Gözlerim daha da dolmaya başlamıştı artık ama Uzay yalnızca bana bakıyordu bakışlarında en ufak bir duygu kırıntısı yoktu. Kızgınlık, öfke, kırgınlık, özlem... Hiç biri yalnızca bakıyordu titrek ve bir o kadarda derin bir nefes aldım ve konuşmaya devam ettim.

"Uzay neden böyle yapıyorsun yıllar sonra çıktın karşıma neden cevap vermiyorsun bişey de Uzay, YA NEDEN GELDİN UZAY BİŞEY DE KONUŞ BENİMLE BAK BEN SENİ ÇOK ÖZLEDİM BİŞEY DE SESİNİ DUYAYIM EN AZINDAN... "

Uzay sakince dudaklarını araladı ve sonunda cevap verdi"Kardeşimi germeye geldim Gece" Balım değil Gece dedi "Burdayım işte Uzay niye soğuk dav-

" Seni değil tatlım beni görmeye geldi ikizim çekil artık aradan "dedi ve Uzayın boynuna atladı Uzay ise kollarını ona doladı... Ayçanın sırtı bana dönüktü ama Uzayın suratını görebiliyordum bu sefer fısıltıyla"Yapma yapma abi lütfen"

11 yıl önce

~Geçmiş~

"Ahhh ayağım çok acıyoo ya köpek bıyak aytık ya " Hem ağlıyor hem konuşuyordu küçük gece. Neden mi? Çünkü bir sokak köpek bacağını ısırmış çekiştiriyordu küçük kız artık bu acıya dayanamıyordu. Ve umutla evinin penceresine bakıyordu belki babası gelir ve kurtarırdı onu ama nafile kimse bakmıyordu pencereden küçük kız artık pes etmek üzereydi ama bu sefer Uzay göründü camda küçük kız hem sevinçle hemde ayağındaki o lanet acıyla gülümsedi ve seslendi"UZAY UZAY LÜFEN YAYDIM ET BU HAVAN BENİ YİCEK LÜFEN "ama gidemezdi uzay gecenin bilmediği bişey vardı giderse babası Geceyi hurdacıya veririm demişti Uzay ve Gece çok korkardı hurdacılardan.

Ama bilmedikleri birşey vardı asıl korkmaları gereken babalarıydı o caniydi o vahşiydi o... Ona baba denilemezdi bencildi bir kere içinde sevgiye dair bir şey yoktu...

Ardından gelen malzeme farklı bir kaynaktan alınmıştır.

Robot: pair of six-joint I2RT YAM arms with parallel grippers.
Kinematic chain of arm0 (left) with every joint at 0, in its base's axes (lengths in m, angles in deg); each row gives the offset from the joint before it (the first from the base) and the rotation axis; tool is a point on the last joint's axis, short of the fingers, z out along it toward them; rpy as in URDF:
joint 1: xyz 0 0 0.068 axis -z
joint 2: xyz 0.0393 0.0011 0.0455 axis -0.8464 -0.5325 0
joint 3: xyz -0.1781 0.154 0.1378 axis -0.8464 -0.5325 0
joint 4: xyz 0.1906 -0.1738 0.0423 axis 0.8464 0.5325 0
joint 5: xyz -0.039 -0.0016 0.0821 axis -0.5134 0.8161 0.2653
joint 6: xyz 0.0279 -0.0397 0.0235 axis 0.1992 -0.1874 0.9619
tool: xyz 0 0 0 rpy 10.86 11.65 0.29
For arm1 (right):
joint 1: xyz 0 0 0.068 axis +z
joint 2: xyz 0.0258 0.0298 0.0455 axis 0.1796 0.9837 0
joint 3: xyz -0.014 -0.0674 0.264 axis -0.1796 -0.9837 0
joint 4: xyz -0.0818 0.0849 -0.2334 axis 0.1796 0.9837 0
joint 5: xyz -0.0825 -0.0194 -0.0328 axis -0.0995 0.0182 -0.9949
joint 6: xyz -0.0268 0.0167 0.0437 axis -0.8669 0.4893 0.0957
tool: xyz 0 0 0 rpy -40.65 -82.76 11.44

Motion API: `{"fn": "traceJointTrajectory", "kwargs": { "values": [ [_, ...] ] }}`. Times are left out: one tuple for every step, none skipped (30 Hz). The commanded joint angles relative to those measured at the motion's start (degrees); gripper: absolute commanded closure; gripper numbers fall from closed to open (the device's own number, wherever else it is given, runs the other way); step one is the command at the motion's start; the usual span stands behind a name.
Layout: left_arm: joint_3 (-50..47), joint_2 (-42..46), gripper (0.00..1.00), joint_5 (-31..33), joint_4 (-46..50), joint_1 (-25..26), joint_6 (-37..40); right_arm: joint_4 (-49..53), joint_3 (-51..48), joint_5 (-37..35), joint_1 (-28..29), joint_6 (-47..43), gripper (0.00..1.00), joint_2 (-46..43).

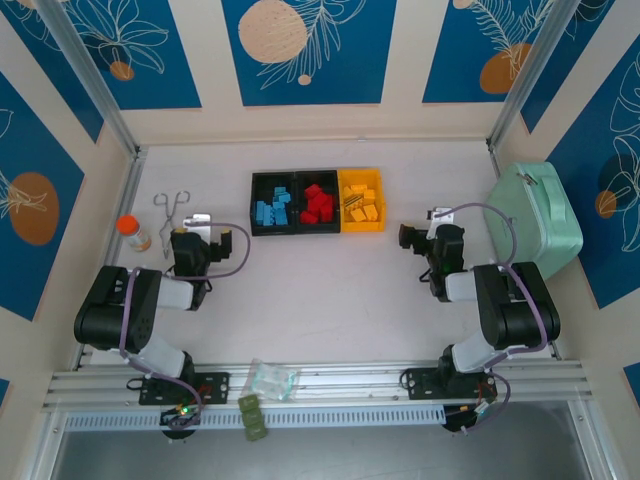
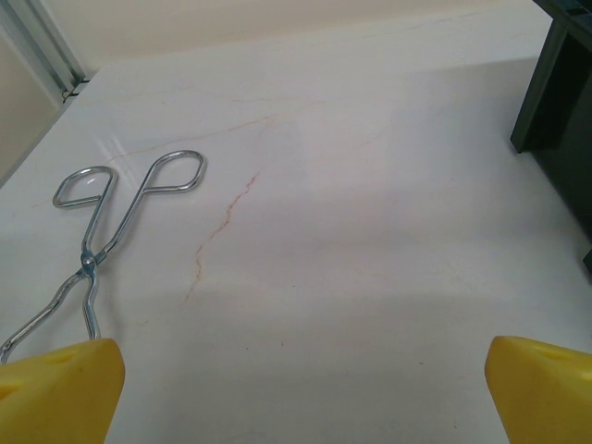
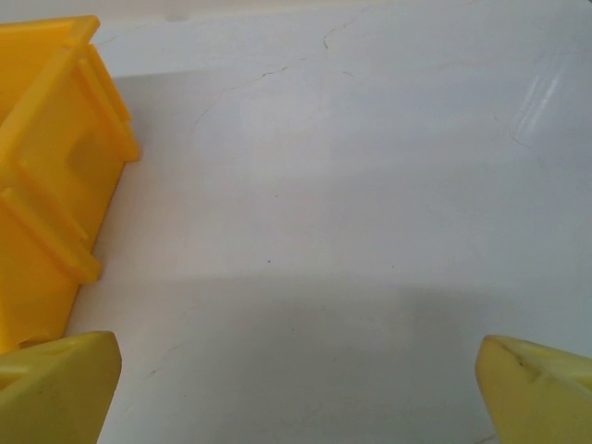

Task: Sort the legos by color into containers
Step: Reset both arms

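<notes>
the left claw (image 2: pixel 301 393) and right claw (image 3: pixel 296 393) are both standing spread and empty while the legos (image 1: pixel 318 204) are lying colour-sorted in the containers (image 1: pixel 297 174) ahead between them, suggesting sorting is finishing and no further pick is needed.

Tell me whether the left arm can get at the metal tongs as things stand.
Probably yes. The left gripper is open and empty. The tongs lie flat on the table just ahead of it and to its left, with nothing between them.
</notes>
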Motion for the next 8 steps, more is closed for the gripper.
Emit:
{"fn": "traceJointTrajectory", "kwargs": {
  "values": [
    [0.78,-0.42,0.01,-1.3,-2.11,-0.2,0.6,-0.83,1.51,2.0,-0.64,0.33,0.01,-0.73],
    [0.81,-0.48,0.01,-1.3,-2.08,-0.26,0.59,-0.39,1.8,2.25,-0.74,0.48,0.01,-0.73],
    [0.82,-0.51,0.01,-1.29,-2.08,-0.2,0.59,-0.1,1.8,2.72,-0.94,0.6,0.01,-0.82],
    [0.91,-0.46,0.01,-1.31,-1.92,-0.2,0.51,-0.27,1.78,2.68,-1.0,0.6,0.01,-0.77],
    [0.88,-0.51,0.01,-1.35,-2.06,-0.2,0.59,-0.3,1.77,2.75,-0.94,0.55,0.01,-0.82],
    [0.82,-0.47,0.01,-1.37,-2.01,-0.2,0.59,-0.64,1.62,2.54,-0.86,0.43,0.01,-0.77],
    [0.82,-0.42,0.01,-1.31,-2.09,-0.2,0.6,-0.79,1.57,2.41,-0.8,0.42,0.01,-0.86],
    [0.69,-0.41,0.01,-1.34,-2.2,-0.21,0.57,-0.81,1.47,2.48,-0.86,0.51,0.01,-0.95]
  ]
}}
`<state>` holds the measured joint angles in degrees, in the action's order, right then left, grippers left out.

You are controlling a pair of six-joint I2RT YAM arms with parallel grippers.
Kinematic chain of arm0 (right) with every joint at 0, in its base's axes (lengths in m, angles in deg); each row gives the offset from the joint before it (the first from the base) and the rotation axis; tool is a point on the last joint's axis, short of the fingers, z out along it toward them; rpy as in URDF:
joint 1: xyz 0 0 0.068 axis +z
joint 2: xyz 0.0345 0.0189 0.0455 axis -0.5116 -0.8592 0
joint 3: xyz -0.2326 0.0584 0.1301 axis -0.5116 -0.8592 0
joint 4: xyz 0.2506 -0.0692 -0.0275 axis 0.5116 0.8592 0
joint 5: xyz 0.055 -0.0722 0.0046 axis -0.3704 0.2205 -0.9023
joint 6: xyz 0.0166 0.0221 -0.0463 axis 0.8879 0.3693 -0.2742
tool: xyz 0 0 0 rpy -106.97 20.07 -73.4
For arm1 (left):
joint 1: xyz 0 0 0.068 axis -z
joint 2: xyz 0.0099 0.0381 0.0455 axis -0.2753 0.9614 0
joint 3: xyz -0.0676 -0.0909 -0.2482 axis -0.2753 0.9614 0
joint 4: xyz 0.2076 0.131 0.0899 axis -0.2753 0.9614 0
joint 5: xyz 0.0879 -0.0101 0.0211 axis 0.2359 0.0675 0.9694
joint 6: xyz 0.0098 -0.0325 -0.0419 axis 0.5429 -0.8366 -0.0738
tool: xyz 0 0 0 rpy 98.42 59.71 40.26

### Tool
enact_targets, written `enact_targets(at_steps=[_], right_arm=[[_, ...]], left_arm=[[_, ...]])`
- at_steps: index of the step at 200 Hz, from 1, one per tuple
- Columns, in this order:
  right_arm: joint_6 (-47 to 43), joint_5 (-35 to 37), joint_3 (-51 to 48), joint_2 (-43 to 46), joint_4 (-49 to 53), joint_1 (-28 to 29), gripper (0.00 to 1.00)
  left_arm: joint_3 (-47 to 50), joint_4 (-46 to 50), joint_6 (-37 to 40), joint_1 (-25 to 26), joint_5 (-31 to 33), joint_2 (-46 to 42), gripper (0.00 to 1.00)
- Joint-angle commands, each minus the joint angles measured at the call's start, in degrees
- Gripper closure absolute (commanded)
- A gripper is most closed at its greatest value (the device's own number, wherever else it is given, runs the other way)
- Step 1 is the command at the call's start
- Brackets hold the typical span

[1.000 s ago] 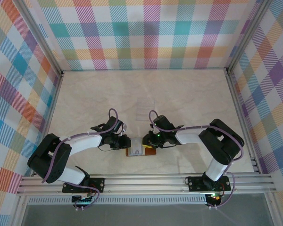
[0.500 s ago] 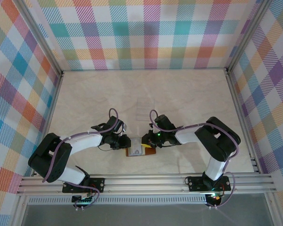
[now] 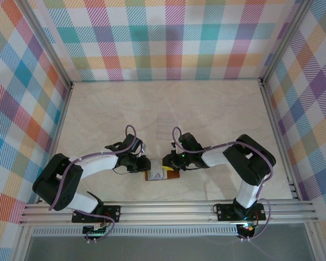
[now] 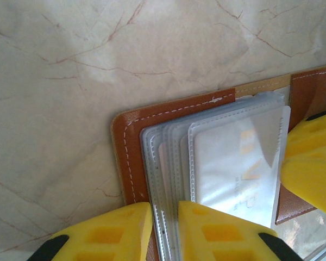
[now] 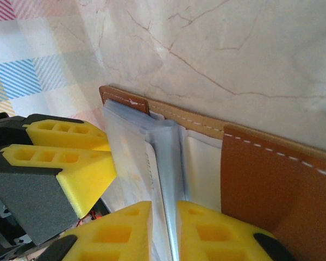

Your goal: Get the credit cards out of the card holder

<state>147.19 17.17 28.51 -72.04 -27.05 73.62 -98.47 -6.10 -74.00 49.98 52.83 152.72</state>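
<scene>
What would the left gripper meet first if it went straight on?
The card holder: its clear sleeves sit between the fingers of the left gripper, so it would push deeper in. Beyond lie the leather edge and, apparently, bare table.

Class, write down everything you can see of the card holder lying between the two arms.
The card holder is reddish-brown leather with pale stitching and a rounded corner, lying open on the marble-look table. A fan of clear plastic sleeves sits inside, some standing upright. The left claw pinches the sleeves' edge at one end; the right claw grips the raised sleeves from the other.
</scene>
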Motion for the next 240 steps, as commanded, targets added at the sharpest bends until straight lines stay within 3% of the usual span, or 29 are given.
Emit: enact_targets(at_steps=[1, 56, 119, 150, 184, 240], right_arm=[[-1.0, -2.7, 0.4, -2.8, 0.0, 0.7, 0.81], [-3.9, -0.2, 1.5, -0.7, 6.5, 0.7, 0.89], [-5.9, 6.7, 1.1, 3.1, 14.1, 0.7, 0.92], [-6.1, 6.8, 1.3, 3.4, 14.2, 0.7, 0.92], [-4.9, 1.8, 1.8, 0.7, 8.6, 1.0, 0.91], [-4.8, 0.5, 2.9, -1.0, 8.0, 1.4, 0.9]], left_arm=[[2.3, 8.3, 0.6, 0.6, 2.7, 2.3, 0.77], [2.4, 8.5, 0.6, 0.6, 2.9, 2.1, 0.77], [2.3, 10.1, 1.0, 0.6, 4.6, 1.9, 0.77], [1.7, 11.2, 0.8, 0.6, 5.1, 0.2, 0.77], [0.5, 11.4, -0.6, 0.6, 3.1, -4.1, 0.75], [-3.4, 15.0, -1.3, 2.5, 3.2, -7.5, 0.54]])
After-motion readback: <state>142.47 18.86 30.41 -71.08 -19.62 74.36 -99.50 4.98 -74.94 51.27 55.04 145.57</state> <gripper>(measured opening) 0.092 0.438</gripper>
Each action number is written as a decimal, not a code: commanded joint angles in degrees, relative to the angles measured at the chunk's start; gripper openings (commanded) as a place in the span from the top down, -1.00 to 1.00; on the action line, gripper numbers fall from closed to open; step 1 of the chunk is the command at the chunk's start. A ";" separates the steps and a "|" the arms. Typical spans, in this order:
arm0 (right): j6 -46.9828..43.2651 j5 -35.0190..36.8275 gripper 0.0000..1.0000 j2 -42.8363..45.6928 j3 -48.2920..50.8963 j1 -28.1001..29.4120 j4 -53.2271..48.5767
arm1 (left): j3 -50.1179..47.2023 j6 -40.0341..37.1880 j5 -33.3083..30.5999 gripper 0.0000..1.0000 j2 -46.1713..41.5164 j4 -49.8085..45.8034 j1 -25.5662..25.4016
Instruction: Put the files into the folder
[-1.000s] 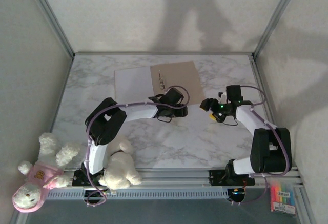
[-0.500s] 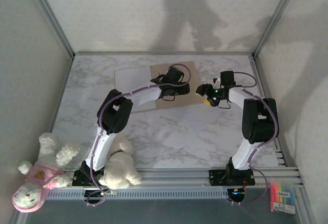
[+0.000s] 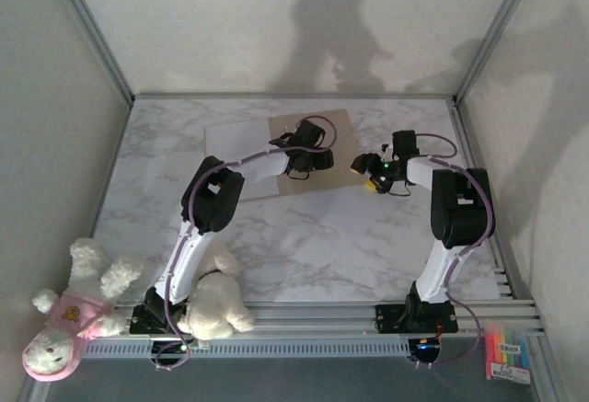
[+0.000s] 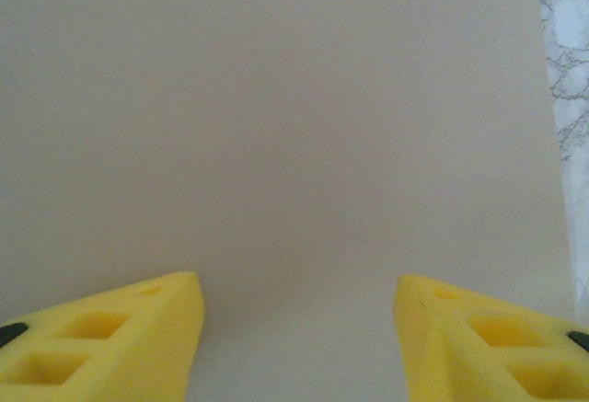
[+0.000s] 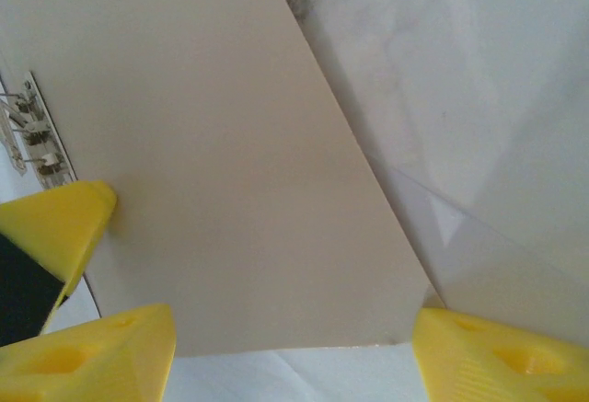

Uzay kardeşini orda bırakmanın hüzünüyle ve aynı zamanda suçluluk duygusu ile camın o soğuk mermerinden minik ellerini çekti ve camdan çekilmek için bedenini hareket ettirmeye çalıştı. Tabi babasının bağladığı ipleri gerginleştirmeden canı acıyordu zaten ama bir söz... 3 harf. Bir kelime... Adeta içini dağladı.

"ABİİİ LÜFEN GEL AYTIK VAYYA HEP ABİ DERİM SANA KÜNTAY BEYİ" diye bağırıyordu kardeşi çok uğraşmıştı uzay sonunda demişti ama...

Aması vardı işte... Neyseki bakkal hasan amcasının sesleri duymasıyla gece kurtulmuştu ama o günden sonra ne Gece uzaya abi demiş nede Uzay bir daha ona abi dedirtmeye çalışmıştı fırsatta olmamıştı zaten babası kumar borcu sebebiyle satmıştı Uzayı...

Günümüz

(Geceden)

Bana sarılmadı bana bakmadı Uzay beni istemiyo bu gerçekler yüzüme bir tokat darbesi yarattı tüylerim ürperdi son kez gözlerine baktım sadece baktım anlasın istedim ne kadar zorlandığımı, yorulduğumu görsün istedim.

 

Ama o birşey demedi sadece boş bir şekilde baktı ilk önce ondan kaçırdım gözlerimi sonra ise bakışlarımı sokağın başına diktim ve yürümeye başladım nereye gidecektim ki?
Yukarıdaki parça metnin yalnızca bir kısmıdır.